[Start of Attachment]

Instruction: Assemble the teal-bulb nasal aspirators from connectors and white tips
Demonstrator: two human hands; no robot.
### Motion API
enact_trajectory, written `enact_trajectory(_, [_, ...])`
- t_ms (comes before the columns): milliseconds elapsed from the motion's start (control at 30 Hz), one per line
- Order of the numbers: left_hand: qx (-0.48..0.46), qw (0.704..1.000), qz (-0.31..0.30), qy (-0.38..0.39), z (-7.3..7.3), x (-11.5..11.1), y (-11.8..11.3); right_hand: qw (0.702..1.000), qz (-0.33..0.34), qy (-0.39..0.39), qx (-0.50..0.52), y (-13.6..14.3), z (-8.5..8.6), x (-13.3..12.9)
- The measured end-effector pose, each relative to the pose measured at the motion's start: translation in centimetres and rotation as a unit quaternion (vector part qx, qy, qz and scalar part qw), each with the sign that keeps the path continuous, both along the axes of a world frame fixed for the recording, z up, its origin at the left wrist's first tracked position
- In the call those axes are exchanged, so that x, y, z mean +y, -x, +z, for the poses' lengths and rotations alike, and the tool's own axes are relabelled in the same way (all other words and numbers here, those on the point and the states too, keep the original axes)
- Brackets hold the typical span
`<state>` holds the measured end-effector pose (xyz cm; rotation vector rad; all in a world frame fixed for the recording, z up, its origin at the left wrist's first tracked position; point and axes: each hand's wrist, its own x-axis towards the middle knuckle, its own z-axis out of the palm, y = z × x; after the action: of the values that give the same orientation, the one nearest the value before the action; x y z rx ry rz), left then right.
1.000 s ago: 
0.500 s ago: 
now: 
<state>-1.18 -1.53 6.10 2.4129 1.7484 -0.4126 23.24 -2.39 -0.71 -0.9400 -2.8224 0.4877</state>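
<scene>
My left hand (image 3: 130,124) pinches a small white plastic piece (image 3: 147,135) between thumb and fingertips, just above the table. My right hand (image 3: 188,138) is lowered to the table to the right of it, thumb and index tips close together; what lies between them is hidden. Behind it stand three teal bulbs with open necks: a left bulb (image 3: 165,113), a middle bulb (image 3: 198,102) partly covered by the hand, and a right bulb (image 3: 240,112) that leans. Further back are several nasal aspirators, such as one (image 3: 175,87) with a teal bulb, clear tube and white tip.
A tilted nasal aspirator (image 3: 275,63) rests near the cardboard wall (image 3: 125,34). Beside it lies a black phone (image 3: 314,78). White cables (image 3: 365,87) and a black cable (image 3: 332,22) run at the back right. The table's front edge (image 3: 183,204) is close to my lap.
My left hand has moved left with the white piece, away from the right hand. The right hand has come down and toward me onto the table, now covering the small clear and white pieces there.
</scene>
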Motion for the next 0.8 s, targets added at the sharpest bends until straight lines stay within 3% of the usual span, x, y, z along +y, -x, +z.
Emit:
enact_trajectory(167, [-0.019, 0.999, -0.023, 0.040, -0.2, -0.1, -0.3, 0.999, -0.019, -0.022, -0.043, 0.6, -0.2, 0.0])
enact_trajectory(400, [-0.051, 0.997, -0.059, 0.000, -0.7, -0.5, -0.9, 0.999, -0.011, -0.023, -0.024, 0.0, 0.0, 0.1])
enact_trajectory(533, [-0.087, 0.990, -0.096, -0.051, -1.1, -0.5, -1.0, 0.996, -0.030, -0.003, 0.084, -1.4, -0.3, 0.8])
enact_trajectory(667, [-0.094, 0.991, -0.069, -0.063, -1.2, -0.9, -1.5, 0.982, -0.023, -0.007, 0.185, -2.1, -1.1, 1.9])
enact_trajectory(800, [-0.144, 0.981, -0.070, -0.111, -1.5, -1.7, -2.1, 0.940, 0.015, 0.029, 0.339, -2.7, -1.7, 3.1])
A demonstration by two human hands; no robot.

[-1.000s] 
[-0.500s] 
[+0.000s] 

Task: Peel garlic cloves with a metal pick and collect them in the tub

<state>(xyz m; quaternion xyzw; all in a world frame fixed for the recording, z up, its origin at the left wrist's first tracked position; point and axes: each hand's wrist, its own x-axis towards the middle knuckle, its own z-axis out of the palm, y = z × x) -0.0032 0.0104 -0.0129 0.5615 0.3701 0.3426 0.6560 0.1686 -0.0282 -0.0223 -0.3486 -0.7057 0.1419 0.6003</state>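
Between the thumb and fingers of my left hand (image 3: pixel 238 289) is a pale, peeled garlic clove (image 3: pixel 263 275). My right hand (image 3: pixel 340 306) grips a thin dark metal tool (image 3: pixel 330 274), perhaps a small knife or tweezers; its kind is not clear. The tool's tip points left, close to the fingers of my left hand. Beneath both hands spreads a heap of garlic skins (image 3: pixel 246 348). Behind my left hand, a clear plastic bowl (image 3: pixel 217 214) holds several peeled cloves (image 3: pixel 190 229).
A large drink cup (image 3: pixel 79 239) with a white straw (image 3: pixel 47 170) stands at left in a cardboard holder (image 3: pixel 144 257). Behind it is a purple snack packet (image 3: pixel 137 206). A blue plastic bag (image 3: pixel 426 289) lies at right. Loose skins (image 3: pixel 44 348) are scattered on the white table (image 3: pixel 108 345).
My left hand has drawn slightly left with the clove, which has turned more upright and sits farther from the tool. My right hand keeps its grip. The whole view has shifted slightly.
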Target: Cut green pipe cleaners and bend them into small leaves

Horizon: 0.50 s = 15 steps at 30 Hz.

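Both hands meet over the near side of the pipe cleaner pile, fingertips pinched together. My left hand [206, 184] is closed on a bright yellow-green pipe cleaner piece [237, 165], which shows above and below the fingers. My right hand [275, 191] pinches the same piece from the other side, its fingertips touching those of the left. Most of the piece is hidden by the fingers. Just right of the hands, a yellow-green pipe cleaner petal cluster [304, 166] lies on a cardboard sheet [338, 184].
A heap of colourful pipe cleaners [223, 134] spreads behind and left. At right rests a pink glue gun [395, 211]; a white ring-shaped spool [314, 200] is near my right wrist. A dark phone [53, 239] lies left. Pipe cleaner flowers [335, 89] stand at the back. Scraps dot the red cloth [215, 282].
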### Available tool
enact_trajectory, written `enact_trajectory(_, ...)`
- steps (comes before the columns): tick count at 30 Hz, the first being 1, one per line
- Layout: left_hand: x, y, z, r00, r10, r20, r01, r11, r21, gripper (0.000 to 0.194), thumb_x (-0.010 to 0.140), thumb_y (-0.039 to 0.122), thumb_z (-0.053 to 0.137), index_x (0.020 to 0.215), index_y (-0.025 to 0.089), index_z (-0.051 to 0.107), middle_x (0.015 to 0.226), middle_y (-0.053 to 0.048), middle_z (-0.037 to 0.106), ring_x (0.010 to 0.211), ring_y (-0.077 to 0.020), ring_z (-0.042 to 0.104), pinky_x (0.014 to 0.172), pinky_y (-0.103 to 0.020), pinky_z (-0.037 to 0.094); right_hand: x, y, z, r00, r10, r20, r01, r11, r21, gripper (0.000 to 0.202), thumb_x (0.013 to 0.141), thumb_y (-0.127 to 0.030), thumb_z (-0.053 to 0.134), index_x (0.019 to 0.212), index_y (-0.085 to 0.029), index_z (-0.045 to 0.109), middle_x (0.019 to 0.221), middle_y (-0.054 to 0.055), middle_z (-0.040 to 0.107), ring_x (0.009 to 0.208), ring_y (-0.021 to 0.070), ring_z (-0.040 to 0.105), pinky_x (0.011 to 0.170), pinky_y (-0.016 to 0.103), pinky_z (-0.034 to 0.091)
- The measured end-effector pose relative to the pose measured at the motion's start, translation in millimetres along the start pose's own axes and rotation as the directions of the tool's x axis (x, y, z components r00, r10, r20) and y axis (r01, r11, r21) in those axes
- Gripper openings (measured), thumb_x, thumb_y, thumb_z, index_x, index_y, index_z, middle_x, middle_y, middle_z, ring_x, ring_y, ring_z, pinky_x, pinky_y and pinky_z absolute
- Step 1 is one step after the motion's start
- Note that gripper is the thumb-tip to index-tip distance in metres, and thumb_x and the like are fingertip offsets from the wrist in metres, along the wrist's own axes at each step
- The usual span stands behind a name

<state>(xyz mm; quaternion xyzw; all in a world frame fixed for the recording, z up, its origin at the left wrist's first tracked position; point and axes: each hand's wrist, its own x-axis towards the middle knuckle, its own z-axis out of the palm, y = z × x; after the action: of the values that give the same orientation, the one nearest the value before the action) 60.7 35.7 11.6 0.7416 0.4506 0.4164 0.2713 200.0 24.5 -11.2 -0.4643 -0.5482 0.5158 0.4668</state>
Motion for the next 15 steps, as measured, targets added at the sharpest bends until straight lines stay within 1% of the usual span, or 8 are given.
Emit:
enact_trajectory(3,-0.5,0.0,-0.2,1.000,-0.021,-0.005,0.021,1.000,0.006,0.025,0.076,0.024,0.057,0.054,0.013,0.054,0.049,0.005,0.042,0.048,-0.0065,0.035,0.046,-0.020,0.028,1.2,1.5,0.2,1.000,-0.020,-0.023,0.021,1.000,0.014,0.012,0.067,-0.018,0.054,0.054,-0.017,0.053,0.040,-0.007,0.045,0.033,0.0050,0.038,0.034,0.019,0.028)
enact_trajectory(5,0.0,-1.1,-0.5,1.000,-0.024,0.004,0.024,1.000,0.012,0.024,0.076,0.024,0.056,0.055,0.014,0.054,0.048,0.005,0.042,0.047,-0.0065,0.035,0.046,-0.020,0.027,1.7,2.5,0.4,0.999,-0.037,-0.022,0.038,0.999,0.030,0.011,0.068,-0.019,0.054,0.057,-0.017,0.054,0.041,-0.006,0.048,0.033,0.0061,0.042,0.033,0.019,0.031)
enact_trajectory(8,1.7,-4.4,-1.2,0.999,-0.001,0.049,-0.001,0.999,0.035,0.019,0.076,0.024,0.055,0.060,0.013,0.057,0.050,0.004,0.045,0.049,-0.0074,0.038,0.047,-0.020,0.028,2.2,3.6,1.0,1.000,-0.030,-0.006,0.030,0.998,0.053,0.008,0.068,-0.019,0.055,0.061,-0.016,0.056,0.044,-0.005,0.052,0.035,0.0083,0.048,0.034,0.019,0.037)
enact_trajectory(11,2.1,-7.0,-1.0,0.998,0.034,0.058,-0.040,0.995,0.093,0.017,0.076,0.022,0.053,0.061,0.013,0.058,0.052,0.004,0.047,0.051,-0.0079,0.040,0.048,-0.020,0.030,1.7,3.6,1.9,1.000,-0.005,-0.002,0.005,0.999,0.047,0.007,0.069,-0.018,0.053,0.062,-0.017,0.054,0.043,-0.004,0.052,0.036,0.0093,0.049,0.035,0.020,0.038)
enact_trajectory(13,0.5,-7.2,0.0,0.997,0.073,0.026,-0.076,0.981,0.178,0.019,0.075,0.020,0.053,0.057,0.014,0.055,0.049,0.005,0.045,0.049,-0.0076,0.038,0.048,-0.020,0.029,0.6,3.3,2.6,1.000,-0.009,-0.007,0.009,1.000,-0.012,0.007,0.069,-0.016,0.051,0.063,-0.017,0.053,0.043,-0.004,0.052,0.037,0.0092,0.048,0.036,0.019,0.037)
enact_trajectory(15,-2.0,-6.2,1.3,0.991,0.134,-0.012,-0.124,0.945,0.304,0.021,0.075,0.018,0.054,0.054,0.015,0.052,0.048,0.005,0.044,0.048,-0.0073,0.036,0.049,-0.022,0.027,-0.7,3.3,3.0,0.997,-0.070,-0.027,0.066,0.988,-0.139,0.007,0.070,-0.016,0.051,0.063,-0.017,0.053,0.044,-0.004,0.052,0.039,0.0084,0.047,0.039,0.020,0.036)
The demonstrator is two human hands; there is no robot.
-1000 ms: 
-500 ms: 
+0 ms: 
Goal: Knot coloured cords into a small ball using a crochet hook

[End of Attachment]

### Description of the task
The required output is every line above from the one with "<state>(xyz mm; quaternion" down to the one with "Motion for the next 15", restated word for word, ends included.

### Finished task
<state>(xyz mm; quaternion xyzw; all in a world frame fixed for the recording, z up, its origin at the left wrist's first tracked position; point and axes: each hand's wrist, its own x-axis towards the middle knuckle, its own z-axis out of the palm, y = z × x; after the action: of the values that give the same orientation, the one nearest the value before the action) 60.7 35.7 11.6 0.7416 0.4506 0.4164 0.2713 200.0 24.5 -11.2 -0.4643 -0.5482 0.5158 0.4668</state>
Motion for the next 15 steps, as measured, targets added at the sharpest bends until straight lines stay within 1% of the usual span, or 8 are given.

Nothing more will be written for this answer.